E’ infatti tornato a vestire i panni di dodicesimo contro Juventus e Salernitana e di fatto non è affatto escluso che da qui al termine della stagione, il suo status possa non cambiare.

Musso, numeri alla mano, nelle ultime settimane ha fatto da riserva ad un giocatore già destinato a partire. Sportiello infatti dalla prossima stagione dovrebbe vestire la maglia del Milan (trasferimento a parametro zero) e quindi quella di Gasperini non può essere vista come una scelta in ottica futura.

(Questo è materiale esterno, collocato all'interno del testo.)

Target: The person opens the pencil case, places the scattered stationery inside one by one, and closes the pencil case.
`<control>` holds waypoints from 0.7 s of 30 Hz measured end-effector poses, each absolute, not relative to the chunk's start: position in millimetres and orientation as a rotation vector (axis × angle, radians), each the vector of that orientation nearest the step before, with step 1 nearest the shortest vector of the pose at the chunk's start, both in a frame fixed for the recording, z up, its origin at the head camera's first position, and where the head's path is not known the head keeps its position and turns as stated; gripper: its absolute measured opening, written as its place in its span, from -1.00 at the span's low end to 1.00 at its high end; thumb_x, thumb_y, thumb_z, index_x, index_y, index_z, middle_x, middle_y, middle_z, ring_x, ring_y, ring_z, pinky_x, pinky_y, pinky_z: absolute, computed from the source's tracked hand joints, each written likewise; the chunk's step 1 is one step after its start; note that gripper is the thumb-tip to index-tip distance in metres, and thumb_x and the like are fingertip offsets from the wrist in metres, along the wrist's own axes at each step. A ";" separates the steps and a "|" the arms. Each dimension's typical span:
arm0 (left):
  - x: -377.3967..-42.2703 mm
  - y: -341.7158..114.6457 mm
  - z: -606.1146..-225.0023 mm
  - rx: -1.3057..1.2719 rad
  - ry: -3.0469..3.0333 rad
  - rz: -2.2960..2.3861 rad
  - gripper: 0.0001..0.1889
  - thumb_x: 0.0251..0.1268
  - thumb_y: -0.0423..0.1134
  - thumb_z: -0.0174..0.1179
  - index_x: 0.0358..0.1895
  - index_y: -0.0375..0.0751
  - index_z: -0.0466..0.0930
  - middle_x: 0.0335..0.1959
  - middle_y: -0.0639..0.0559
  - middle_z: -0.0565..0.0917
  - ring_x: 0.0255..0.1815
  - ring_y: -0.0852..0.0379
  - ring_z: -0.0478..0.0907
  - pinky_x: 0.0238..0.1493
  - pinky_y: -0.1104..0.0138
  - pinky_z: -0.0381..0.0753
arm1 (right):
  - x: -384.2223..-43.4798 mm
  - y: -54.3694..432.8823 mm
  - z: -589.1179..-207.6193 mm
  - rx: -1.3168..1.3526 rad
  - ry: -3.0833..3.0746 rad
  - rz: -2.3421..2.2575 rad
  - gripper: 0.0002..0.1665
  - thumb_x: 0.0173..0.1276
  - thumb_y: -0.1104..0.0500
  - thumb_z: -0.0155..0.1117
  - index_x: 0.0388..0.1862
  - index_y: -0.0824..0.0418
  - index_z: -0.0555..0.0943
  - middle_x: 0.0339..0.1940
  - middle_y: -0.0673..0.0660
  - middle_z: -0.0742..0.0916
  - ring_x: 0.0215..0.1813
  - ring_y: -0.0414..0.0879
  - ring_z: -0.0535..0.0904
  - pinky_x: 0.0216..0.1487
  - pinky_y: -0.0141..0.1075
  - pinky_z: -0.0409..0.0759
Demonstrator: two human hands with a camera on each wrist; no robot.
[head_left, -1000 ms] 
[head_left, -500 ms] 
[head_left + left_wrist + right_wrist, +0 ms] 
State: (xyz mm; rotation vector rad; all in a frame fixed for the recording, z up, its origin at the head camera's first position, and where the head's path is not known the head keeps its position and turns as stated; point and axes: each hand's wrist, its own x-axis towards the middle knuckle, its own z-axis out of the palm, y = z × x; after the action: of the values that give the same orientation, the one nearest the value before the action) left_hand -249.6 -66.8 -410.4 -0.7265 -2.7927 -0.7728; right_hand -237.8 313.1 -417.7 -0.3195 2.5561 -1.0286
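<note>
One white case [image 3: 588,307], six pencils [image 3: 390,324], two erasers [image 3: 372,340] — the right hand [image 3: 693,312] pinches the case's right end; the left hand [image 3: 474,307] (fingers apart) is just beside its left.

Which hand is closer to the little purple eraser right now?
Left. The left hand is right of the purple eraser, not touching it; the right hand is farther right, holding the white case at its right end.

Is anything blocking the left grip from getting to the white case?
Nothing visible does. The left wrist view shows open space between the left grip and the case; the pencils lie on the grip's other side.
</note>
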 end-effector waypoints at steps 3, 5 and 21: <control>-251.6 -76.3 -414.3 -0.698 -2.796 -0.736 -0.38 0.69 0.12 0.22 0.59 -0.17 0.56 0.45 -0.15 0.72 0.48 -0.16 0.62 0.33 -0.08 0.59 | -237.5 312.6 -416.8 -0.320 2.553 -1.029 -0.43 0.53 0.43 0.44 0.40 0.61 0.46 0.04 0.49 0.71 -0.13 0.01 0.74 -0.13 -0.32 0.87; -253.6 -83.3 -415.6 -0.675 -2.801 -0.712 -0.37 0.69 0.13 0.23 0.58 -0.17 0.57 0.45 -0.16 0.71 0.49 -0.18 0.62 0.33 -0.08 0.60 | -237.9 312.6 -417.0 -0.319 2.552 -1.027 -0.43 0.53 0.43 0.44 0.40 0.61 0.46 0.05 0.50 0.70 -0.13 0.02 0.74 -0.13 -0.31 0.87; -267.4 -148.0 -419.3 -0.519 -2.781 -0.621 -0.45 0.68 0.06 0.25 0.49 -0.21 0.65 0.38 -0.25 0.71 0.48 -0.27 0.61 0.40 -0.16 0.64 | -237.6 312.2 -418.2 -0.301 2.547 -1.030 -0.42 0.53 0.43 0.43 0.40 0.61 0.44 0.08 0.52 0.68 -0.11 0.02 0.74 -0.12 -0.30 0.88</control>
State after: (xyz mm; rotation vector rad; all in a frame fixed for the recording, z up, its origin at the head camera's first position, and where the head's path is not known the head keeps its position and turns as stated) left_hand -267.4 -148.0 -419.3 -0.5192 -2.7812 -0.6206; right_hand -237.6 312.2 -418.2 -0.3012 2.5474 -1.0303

Il futuro potrebbe semmai essere rappresentato da Marco Carnesecchi, un prodotto del vivaio nerazzurro che sta facendo grandi cose alla Cremonese, e che al termine della stagione rientrerà dal prestito.

Ecco dunque che Musso potrebbe riscoprirsi grande protagonista della sessione estiva di calciomercato. Di certo le pretendenti non mancherebbero e l’Atalanta, avendo già in casa un classe 2000 capace di garantire un grandissimo rendimento, potrebbe magari avere l’occasione di far cassa con l’argentino per poi investire in altri settori del campo.